Transcribe exactly everything in the data below from the line containing "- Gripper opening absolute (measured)" down to the line containing "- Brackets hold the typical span", both lines included and nothing further.

=====

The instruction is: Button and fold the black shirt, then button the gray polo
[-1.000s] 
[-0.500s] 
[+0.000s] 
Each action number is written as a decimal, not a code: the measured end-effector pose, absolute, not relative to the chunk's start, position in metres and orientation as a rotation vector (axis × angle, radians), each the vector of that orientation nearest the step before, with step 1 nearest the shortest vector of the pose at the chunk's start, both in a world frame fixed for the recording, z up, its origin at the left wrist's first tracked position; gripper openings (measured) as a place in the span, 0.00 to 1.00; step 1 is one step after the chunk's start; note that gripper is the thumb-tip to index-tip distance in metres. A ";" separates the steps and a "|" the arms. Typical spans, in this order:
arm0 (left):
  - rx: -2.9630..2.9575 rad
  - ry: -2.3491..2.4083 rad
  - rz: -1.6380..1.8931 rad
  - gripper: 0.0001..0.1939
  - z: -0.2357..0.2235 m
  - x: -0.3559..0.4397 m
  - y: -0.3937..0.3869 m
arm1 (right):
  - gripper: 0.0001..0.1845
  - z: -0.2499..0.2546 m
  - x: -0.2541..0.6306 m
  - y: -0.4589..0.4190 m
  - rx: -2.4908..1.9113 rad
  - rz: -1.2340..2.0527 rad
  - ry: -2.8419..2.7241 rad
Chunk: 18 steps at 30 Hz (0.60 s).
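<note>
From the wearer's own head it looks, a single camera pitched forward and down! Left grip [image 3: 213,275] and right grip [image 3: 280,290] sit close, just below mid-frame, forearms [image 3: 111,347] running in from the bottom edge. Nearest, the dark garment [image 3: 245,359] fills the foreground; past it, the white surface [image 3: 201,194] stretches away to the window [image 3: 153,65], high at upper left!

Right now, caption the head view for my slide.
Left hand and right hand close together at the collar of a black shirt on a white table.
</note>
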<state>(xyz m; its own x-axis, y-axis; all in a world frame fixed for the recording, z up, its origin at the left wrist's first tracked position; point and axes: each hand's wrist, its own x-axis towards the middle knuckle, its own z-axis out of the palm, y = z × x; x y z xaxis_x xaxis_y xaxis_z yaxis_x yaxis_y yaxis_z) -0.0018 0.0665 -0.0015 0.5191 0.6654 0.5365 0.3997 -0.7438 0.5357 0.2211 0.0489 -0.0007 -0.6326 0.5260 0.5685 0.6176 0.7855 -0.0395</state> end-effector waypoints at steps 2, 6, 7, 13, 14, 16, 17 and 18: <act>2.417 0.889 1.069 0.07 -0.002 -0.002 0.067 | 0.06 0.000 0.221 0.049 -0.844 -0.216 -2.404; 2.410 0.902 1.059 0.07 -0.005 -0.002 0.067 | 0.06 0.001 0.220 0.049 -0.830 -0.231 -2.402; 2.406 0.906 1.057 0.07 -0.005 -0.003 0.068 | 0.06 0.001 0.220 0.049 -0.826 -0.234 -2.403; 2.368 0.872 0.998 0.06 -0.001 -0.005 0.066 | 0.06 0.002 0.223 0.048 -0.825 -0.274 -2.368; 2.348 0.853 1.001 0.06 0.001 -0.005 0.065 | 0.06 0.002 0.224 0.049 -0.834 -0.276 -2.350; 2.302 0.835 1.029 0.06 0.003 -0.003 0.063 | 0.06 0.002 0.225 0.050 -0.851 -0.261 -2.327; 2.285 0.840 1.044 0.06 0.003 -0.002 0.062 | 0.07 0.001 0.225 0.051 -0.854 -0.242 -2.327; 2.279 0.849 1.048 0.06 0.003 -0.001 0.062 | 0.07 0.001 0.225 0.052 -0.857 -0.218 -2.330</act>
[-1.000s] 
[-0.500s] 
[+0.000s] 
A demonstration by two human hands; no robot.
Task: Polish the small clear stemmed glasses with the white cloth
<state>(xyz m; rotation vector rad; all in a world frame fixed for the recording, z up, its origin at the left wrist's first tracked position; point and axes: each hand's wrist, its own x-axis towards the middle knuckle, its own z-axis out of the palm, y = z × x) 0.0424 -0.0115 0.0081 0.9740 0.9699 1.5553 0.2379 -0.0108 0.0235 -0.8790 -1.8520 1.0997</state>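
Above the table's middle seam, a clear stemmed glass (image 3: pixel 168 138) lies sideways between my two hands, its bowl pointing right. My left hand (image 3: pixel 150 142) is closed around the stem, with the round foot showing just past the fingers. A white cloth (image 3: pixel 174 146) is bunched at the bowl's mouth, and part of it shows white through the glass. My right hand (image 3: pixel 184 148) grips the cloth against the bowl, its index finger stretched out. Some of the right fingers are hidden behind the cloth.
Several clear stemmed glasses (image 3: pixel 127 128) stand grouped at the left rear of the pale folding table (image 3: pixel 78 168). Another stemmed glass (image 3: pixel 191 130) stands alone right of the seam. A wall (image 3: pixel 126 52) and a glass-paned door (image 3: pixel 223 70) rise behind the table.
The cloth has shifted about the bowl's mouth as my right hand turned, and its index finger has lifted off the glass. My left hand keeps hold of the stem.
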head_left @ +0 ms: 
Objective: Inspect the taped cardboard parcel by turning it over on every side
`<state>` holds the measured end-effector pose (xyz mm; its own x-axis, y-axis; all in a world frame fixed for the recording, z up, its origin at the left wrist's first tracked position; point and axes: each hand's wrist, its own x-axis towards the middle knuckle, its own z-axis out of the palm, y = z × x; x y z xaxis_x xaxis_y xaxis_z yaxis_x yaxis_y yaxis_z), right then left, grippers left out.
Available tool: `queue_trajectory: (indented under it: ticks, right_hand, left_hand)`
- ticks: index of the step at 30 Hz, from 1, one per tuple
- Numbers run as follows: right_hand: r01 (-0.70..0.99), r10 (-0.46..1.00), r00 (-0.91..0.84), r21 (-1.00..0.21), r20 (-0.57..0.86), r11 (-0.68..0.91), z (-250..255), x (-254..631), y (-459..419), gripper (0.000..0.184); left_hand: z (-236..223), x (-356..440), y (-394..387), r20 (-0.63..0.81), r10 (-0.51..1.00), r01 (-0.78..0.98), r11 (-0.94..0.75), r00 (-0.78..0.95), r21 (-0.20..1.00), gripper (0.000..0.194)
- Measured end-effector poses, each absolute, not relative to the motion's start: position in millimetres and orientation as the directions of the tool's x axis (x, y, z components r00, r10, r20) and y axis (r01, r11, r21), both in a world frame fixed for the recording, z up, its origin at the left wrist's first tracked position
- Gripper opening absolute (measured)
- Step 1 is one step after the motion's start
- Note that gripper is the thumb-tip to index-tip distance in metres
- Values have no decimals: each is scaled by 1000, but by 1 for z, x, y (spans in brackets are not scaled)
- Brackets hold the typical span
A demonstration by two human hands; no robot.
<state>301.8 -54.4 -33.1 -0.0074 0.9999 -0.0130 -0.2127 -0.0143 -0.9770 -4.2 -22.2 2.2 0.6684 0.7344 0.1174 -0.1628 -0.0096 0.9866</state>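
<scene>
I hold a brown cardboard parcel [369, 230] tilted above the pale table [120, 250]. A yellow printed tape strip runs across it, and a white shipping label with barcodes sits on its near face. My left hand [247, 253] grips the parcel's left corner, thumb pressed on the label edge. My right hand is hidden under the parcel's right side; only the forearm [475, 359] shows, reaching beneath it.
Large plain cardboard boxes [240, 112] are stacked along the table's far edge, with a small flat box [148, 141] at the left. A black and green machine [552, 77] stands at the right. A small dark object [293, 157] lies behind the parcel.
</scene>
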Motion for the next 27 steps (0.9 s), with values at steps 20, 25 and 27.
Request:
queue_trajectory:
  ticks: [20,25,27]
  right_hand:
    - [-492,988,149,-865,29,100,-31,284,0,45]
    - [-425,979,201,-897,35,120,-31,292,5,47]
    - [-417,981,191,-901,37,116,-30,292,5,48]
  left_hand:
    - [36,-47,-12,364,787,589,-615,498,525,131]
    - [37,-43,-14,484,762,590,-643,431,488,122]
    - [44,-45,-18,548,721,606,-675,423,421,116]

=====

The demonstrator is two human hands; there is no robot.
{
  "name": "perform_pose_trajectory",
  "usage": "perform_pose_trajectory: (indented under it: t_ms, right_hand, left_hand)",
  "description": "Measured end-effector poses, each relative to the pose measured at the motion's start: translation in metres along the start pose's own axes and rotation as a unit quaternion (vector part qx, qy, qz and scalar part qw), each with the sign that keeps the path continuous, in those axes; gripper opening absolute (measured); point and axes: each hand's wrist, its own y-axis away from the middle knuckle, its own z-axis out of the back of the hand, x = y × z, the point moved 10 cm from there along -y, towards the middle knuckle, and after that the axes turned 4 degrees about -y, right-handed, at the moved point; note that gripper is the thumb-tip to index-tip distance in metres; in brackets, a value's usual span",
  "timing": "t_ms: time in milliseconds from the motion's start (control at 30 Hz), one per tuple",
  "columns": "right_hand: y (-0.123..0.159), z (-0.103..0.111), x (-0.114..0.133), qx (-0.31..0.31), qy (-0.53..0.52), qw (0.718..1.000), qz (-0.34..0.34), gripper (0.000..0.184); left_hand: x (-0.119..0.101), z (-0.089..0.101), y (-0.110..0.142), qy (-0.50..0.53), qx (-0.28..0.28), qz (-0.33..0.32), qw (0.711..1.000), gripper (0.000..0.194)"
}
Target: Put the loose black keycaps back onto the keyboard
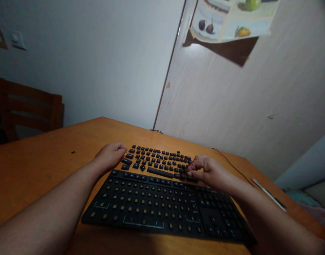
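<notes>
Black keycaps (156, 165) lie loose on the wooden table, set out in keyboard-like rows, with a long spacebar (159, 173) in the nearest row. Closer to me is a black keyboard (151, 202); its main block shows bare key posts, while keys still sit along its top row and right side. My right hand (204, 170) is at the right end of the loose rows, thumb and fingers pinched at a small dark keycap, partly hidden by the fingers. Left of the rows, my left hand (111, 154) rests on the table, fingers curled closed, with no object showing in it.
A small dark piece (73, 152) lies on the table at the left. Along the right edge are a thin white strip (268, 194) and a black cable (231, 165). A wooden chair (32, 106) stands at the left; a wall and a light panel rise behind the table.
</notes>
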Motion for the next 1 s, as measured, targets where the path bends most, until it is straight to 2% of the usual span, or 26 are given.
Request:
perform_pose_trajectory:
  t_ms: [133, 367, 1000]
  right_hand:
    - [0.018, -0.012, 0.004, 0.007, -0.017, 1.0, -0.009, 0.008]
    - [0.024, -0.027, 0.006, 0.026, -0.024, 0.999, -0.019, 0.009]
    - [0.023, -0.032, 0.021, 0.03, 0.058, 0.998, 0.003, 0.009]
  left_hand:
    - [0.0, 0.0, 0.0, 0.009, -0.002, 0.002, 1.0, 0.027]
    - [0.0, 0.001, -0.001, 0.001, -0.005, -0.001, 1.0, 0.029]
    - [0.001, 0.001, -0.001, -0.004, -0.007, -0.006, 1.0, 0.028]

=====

SOLUTION FOR THIS EXERCISE
- Gripper opening absolute (measured)
- Step 1 is one step after the motion's start
- Note that gripper is the thumb-tip to index-tip distance in metres
- Values have no decimals: each is scaled by 1000, but by 1 for z, x, y (spans in brackets are not scaled)
- Brackets hold the typical span

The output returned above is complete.